Cronaca locale

Pisapia e la scelta fuori tempo Ha pensato a sé, non a Milano

Il sindaco ha voluto lasciare il cerino in mano a Renzi Ma defilandosi alla vigilia di Expo indebolisce la città

Pisapia e la scelta fuori tempo Ha pensato a sé, non a Milano

di Carlo Maria Lomartire

È cominciata la più lunga campagna elettorale della storia di Milano. Col colpo di scena di due giorni fa – una conferenza stampa convocata in due ore, di domenica pomeriggio – Pisapia, annunciando di non volersi ricandidare a sindaco, ha condannato la città a 14 mesi di toto-candidature, primarie sì-primarie no, alleanze di chi con chi, retroscena, indiscrezioni, anticipazioni e smentite fino alla campagna elettorale vera e propria della primavera 2016, come previsto.
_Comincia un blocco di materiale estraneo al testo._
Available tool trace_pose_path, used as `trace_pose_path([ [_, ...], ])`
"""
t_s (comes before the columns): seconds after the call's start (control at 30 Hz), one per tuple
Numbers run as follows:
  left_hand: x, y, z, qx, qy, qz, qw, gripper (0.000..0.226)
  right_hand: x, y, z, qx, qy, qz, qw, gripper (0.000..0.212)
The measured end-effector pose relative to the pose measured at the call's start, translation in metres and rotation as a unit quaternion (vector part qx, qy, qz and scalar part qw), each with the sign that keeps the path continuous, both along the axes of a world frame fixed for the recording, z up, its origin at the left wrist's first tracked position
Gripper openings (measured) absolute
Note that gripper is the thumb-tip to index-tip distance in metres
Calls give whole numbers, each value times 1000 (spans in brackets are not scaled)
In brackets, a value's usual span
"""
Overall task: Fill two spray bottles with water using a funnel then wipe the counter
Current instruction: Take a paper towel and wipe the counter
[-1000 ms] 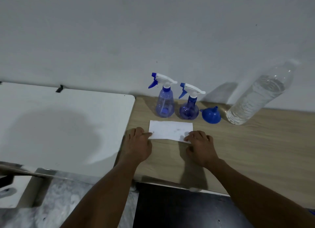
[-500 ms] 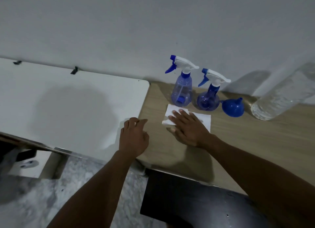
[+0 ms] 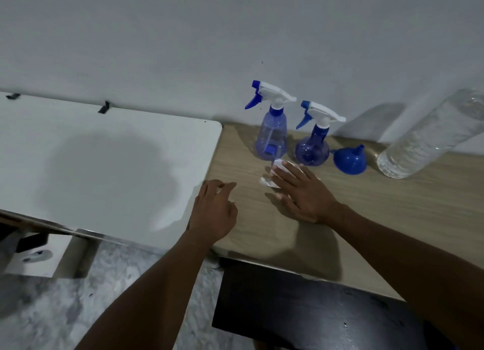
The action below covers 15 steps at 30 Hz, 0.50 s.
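- I see my right hand [image 3: 301, 192] lying flat, fingers spread, palm down on the crumpled white paper towel [image 3: 279, 166]; only the towel's far edge and left corner peek out past the fingertips.
- That towel sits on the light wood-grain counter [image 3: 392, 205], just in front of the two spray bottles.
- My left hand [image 3: 213, 211] holds nothing, fingers loosely curled, resting at the counter's left edge, left of the towel and apart from it.
- Behind the towel: the tall clear-blue plastic spray bottle [image 3: 272, 137], and touching the towel's far edge, the round dark-blue spray bottle [image 3: 313, 150].
- Right of the round one, the blue plastic funnel [image 3: 349, 160] sits mouth-down.
- Further right, the large clear water bottle [image 3: 429, 137].
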State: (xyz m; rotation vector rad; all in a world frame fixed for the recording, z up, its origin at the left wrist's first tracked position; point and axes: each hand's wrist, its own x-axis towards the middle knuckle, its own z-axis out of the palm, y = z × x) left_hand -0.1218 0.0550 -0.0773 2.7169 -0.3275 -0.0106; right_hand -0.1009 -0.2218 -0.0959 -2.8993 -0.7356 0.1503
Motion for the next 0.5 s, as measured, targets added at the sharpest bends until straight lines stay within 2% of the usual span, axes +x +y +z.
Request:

Con l'aggravante non trascurabile che di questi 14 mesi, 6 saranno dedicati dell'Expo, di cui comunque Pisapia dovrebbe occuparsi, sebbene da sindaco in scadenza e non rinnovabile.

I Capi di Stato e di governo, i sindaci delle grandi città del mondo e tutte le personalità politiche che passeranno da Milano per l'occasione, stringeranno la mano a Pisapia sapendo che non è con lui che potranno parlare del futuro della città.

Con questa mossa, dunque, solo apparentemente precipitosa, il sindaco indebolisce l'immagine istituzionale di Milano, in particolare con riferimento all'Esposizione universale. D'altra parte non è un mistero che Pisapia non abbia mai amato l'Expo e che abbia subito a lungo le pressioni della componente verde e arancione della sua maggioranza perché rinunciasse all'odiato evento. Ha resistito controvoglia. Già, ma perché ha annunciato in modo così informale (anche nell'abbigliamento: golfino e polo, per dare l'impressione di una decisione improvvisa) e con tanto anticipo l'intenzione di non ricandidarsi per Palazzo Marino? Perché lo ha fatto? Ha parlato di «coerenza», ha spiegato che «la politica è servizio e non una professione» e, insomma, ha fatto ricorso a tutto quell'armamentario retorico che torna sempre comodo quando si vuol parlare d'altro, evitando le vere motivazioni e gli argomenti concreti.

Il fatto è che Pisapia ha voluto bruciare sul tempo e con molto anticipo il non amato Pd renziano che non ha mai fatto mistero di voler portare uno dei suoi anche a Palazzo Marino. Con questa mossa, il sindaco evita di farsi accompagnare alla porta da Renzi, magari anche con un bel premio di consolazione, e si mette alla finestra a guardare quello che succede fra gli aspiranti sindaco dem, renziani da una parte e minoranza di sinistra dall'altra, senza contare gli immancabili pescati dalla mitica «società civile»: una lunghissima corsa a ostacoli con almeno una dozzina di concorrenti. E così non è affatto scontato che prevalga quello prescelto da Renzi. Un interminabile bailamme che, anzi, potrebbe mettere a dura prova il Pd milanese e alla fine del quale Pisapia, - che fino ad allora è stato a guardare certamente divertendosi - non esclude di far prevalere la sua scelta, in modo da lasciare Milano ancora in mani arancione.

Un alibi, dunque, la «coerenza», la «politica come servizio» e la finta ingenuità: la mossa di Pisapia è furba, da politico di mestiere ed è ispirata a (legittimi) interessi di parte e personali.

Il guaio è che mette Milano in una situazione anomala e imbarazzante in occasione dell'evento internazionale più importante della sua storia recente.